= Task =
Below are the records; extract from them the line containing "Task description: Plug" to the line containing "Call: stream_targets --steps", both lines included, exactly and with no pictures.

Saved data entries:
BEGIN

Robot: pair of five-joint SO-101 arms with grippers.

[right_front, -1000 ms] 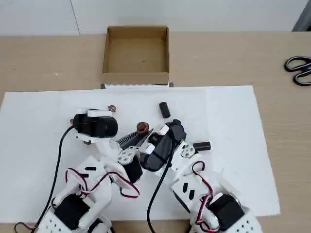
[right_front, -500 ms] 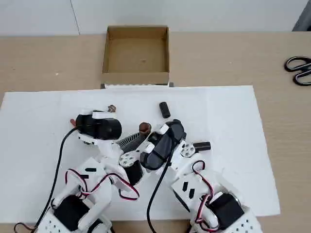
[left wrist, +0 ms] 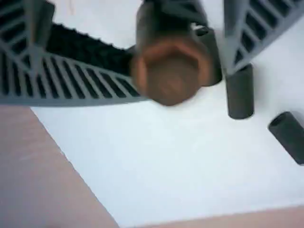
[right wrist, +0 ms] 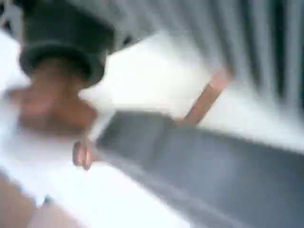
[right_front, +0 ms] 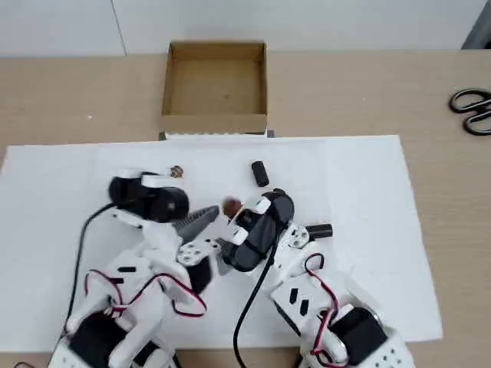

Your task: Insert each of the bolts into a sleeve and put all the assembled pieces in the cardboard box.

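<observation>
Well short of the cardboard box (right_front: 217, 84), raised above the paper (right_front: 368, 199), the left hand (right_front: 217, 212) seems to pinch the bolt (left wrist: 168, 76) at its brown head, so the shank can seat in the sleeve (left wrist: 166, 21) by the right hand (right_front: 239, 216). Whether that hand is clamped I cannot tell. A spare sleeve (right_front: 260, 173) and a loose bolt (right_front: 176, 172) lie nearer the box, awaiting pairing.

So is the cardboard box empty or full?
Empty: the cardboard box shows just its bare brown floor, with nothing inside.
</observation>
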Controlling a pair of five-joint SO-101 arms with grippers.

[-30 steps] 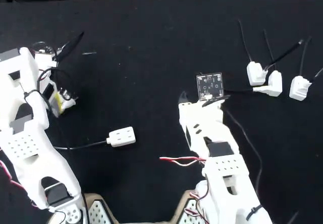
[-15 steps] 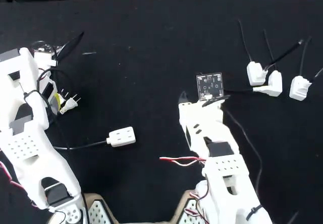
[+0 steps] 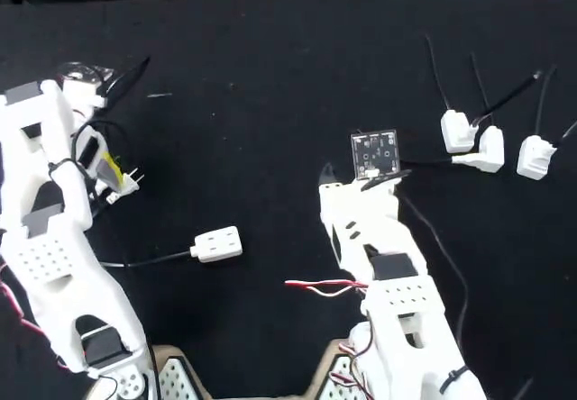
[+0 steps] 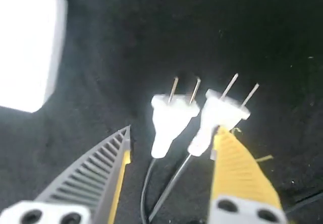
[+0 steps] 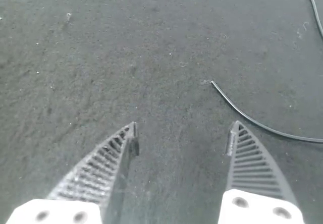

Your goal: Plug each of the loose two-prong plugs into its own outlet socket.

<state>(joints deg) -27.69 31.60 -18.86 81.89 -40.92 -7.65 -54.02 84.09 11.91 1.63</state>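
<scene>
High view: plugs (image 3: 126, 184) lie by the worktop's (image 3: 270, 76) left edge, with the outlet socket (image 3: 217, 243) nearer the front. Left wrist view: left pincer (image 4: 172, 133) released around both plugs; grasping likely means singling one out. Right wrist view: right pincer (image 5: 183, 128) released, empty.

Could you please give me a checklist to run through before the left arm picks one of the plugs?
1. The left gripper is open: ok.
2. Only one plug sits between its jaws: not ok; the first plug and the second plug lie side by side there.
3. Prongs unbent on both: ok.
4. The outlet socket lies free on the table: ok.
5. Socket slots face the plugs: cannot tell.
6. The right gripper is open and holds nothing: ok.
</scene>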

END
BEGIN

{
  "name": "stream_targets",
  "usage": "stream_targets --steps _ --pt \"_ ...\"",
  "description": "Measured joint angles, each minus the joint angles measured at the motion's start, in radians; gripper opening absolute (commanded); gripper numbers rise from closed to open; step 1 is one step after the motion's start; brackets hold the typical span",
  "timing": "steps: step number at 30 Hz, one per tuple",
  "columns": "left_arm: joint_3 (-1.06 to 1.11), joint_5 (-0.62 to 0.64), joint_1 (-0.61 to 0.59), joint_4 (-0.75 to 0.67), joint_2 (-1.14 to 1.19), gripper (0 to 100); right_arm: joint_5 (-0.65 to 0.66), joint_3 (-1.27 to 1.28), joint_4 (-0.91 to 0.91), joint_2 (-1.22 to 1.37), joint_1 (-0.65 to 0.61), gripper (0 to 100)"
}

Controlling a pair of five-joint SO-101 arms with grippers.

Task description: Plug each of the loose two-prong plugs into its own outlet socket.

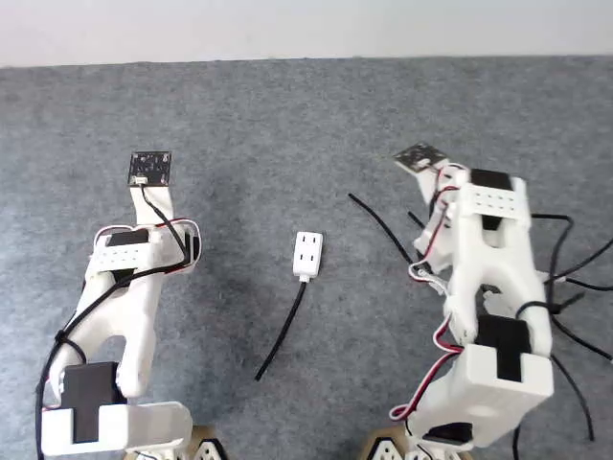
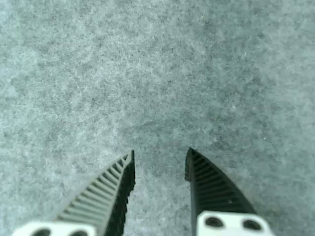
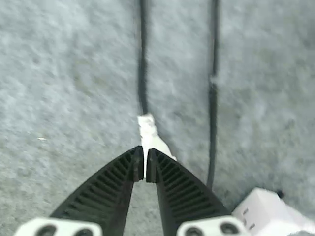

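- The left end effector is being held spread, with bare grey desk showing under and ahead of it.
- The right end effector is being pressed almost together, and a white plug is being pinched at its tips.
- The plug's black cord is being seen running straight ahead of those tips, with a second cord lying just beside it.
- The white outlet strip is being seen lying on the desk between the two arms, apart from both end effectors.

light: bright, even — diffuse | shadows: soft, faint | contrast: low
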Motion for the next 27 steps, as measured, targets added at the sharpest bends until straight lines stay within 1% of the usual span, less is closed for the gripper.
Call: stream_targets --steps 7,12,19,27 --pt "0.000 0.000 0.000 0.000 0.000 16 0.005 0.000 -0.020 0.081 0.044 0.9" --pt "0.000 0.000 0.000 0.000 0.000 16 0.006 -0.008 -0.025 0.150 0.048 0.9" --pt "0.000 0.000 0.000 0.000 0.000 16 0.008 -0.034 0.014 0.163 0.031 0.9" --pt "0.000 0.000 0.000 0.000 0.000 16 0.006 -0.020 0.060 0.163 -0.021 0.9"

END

= Completed task =
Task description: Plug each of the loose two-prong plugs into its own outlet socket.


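- The left end effector is being held spread, with bare grey desk showing under and ahead of it.
- The right end effector is being pressed almost together, and a white plug is being pinched at its tips.
- The plug's black cord is being seen running straight ahead of those tips, with a second cord lying just beside it.
- The white outlet strip is being seen lying on the desk between the two arms, apart from both end effectors.

light: bright, even — diffuse | shadows: soft, faint | contrast: low
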Motion for the next 27 steps, as measured, targets added at the sharpest bends until straight lines stay within 1% of the usual span, less is closed for the gripper.
Call: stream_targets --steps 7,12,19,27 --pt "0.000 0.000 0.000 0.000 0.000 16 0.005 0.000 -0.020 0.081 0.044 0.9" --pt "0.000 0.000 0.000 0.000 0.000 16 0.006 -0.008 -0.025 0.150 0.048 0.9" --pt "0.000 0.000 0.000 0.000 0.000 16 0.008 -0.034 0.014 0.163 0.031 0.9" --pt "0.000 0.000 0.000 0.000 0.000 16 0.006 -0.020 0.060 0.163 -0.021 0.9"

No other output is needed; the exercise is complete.